As Why We Love describes, the interplay of brain chemical levels is carefully regulated and just because dopamine is the satisfaction/reward hormone doesn’t mean too much isn’t bad for you. When the object of our affection rejects us it sends dopamine and norepinephrine levels soaring and can reduce mental controls that normally hold us back from the murder, suicide or other violence we sometimes see resulting from love gone wrong.
Drugs like cocaine also give the brain a similar high to the euphoria of falling in love, which explains not only the addictive nature of love and lust but the opportunities to abuse our brains’ natural chemical pathways artificially and harmfully.
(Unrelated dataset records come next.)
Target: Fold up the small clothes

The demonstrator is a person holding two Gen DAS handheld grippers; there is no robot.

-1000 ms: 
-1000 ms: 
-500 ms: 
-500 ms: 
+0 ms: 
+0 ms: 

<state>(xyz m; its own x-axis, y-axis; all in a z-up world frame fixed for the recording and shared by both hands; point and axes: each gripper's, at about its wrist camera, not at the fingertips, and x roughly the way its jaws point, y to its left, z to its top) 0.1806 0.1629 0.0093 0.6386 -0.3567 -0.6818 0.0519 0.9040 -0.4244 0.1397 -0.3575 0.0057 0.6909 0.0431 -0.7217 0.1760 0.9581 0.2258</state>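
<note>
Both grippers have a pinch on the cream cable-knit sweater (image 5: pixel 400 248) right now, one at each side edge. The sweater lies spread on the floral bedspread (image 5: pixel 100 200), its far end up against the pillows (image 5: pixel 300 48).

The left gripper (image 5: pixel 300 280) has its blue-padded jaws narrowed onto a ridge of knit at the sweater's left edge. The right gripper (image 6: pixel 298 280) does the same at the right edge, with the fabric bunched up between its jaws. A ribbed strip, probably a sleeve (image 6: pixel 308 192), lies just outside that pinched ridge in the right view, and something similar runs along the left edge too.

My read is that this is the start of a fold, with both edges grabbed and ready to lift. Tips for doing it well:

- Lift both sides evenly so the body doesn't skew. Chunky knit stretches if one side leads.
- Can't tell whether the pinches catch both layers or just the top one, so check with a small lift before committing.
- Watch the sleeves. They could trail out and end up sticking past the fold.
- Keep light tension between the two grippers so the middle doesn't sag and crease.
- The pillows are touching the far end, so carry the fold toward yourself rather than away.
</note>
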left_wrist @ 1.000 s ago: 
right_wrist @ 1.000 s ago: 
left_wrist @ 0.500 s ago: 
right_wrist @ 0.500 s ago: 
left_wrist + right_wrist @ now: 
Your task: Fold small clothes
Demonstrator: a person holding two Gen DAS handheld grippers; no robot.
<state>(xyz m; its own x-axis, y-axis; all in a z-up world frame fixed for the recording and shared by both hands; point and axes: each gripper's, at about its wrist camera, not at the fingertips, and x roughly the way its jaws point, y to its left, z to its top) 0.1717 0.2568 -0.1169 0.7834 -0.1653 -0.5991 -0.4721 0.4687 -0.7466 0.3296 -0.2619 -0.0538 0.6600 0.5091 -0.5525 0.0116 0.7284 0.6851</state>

They say the loss of a spouse or a job are the most stressful events in life, and Helen Street thinks the reason is because we’re losing an essential part of ourselves. “A large part of our identity is really a social identity,” she says. “How we see ourselves as people is totally wrapped up in the people we meet and spend time with in our life.”
As to what love is, we’re physiologically capable of mating with any fertile member of the opposite sex, but that doesn’t mean we want to. Something drives us towards one special person. Whatever that drive comprises, it must be love.